Las gotas que aún se deslizaban por la cara de Rodrigo, mezcla de sudor y agua, eran la prueba más evidente de que llegaba tarde: sin desayunar siquiera se había lanzado a la calle en plena carrera poco después de vestirse tras la ducha.
Pero la supresión del desayuno no fue suficiente para atrapar el bus de las ocho y media, y tuvo que esperar al siguiente mientras todo su cuerpo seguía ese incómodo y poco atractivo proceso que es la sudoración.
Ya montado buscó el primer asiento que encontró libre y se dedicó a calcular cuan tarde llegaría. Pero un aroma a canela proveniente del hombre sentado a su lado le hizo transportarse a otro sitio. Sí, ahí estaba el joven Rodrigo que acababa de comer lo que sus abuelos habían preparado. La mesa estaba en el más absoluto silencio, una especie de acuerdo tácito entre Rodrigo, su madre y los padres de ella. Quizá se debería aclarar que dicho silencio se debía a que jamás se había respirado un buen ambiente en la familia. Los padres de la madre de Rodrigo siempre la habían culpado de haberse ido con el primer joven lleno de promesas que encontró. Seguían aceptando sus visitas de tanto en tanto; pero les parecía evidente que ella había decidido venderle a un absoluto desconocido todo el amor que ellos le habían profesado. Y habían dejado manifiesto que ella no se merecía su perdón, que éste también había sido vendido junto al lote.
Por su parte, Rodrigo había construido una infantil creencia de que su padre, a quien había idealizado en su mente de niño, les había dejado por culpa de su madre. Esta falacia había ido consolidándose hasta transformarse en un axioma básico dentro de la mente del ya adolescente Rodrigo.
Y ahí estaban los cuatros, con los restos de la comida en los platos. Él se levantaba lo antes posible y se alejaba de esa gente a la que no quería ni ver. Corría entre los árboles, que pasaban velozmente ante él.
Pasaban velozmente también ante la ventana del autobús. Antes de bajarse, Rodrigo dedicó unos segundos a preguntarse si su olor a sudor y ducha habría hecho aflorar recuerdos en la memoria de su vecino de asiento. Pero fue una cuestión tan efímera que ni pensó en darle respuesta.
Su secretaria le miró con cierto tono de reprobación ante el evidente retraso. Sin embargo, se alegró un poco al escuchar los mensajes que tenía en el contestador y descubrir que la señorita Heller había cancelado su hora, lo cual no sólo le quitaba cualquier culpabilidad, sino que también le otorgaba media hora de tiempo libre hasta que se presentase el siguiente paciente.

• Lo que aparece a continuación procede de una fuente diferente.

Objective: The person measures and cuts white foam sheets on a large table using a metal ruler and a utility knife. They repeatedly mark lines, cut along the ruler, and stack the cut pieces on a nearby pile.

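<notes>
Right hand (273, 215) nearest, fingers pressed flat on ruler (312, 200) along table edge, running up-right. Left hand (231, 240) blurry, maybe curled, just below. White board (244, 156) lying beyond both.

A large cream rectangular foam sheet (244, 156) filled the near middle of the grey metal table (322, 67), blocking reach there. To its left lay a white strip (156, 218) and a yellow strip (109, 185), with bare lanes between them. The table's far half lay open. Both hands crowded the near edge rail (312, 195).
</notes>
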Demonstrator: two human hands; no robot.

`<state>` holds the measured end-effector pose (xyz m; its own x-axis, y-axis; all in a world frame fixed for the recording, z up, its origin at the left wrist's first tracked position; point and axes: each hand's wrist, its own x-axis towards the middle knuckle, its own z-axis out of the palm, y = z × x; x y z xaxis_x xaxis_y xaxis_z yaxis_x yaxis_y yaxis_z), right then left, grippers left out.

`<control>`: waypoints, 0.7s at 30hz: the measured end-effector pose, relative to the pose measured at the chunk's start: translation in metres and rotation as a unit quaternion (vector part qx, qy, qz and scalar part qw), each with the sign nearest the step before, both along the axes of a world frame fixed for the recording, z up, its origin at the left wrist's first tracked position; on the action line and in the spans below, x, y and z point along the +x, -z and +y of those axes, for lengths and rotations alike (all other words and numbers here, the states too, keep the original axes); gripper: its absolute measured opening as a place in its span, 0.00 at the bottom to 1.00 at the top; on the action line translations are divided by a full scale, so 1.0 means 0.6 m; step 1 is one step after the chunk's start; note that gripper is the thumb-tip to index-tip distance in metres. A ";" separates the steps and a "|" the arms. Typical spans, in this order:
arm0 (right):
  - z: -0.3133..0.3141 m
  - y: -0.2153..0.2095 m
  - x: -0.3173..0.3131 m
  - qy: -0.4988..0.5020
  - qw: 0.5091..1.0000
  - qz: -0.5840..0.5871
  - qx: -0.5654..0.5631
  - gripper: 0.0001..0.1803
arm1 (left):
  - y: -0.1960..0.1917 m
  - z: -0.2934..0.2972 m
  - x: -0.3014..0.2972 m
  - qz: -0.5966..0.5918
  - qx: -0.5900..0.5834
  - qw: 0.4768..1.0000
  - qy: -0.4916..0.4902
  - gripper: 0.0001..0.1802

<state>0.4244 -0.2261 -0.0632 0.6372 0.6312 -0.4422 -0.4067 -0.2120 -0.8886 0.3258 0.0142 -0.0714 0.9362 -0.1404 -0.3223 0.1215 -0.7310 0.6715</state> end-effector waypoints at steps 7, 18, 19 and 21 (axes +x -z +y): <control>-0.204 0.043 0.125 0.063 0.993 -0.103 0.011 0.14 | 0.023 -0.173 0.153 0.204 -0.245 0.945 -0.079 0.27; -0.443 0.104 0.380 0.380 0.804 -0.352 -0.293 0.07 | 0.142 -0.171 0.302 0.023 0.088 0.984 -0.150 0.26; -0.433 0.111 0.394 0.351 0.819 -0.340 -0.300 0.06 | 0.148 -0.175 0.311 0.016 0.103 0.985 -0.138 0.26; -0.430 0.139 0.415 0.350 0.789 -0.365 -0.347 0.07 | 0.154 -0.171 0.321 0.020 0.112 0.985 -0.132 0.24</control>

Por lo demás el día transcurrió en su más completa normalidad.
Después de comer utilizó el teléfono. Aún utilizaba uno de disco bajo el pretexto de que el acto de marcar resultaba más trabajoso y permite un tiempo extra para recapacitar la importancia de la llamada y lo que se diría. Pero sus amigos solían decirle que esas eran excusas para no gastar dinero. Giró lentamente el disco, esperó unos cinco pitidos y saltó el contestador.
- Hola mamá, ¿qué tal todo? Soy yo, Rodrigo. Quería saber si esta tarde te parecía bien que fuese a visitarte. Tampoco te voy a robar mucho tiempo. Me pasaré tarde, a las ocho o por ahí. Un beso.
Atendió a los pacientes de la tarde y luego le compró a una niña en la calle un ramo de digitales, las flores que su madre compraba cada semana para poner en la cocina y que, cada semana, intentaba cuidar y hacerlas sobrevivir en vano.
Decidió tomar un taxi para llegar más rápido, igual sabía que su madre no le recriminaría el llegar tarde. Ya era toda una rutina, la verdad: dejó el ramo de digitales donde hace una semana había puesto el anterior, que no había sobrevivido al lapso de siete días y luego se rascaba un poco el cuello antes de comenzar a hablar
- ¿Qué tal todo? Te traje un ramo de digitales. A ver si estos te duran más de una semana, ¿eh? –dijo esbozando media sonrisa en la comisura izquierda de los labios, luego se calló durante unos minutos y prosiguió- Y, no sé; quería pedirte perdón por todo. Me sabe mal, ¿sabes? No tendría que haberme ido de casa de esa manera; tenía la cabeza muy caliente y era un crío. Yo ya sé que no tuviste la culpa de que papá se fuese. Espero que lo entiendas. Perdón.
Pero, como siempre, la lápida no le dio respuesta alguna.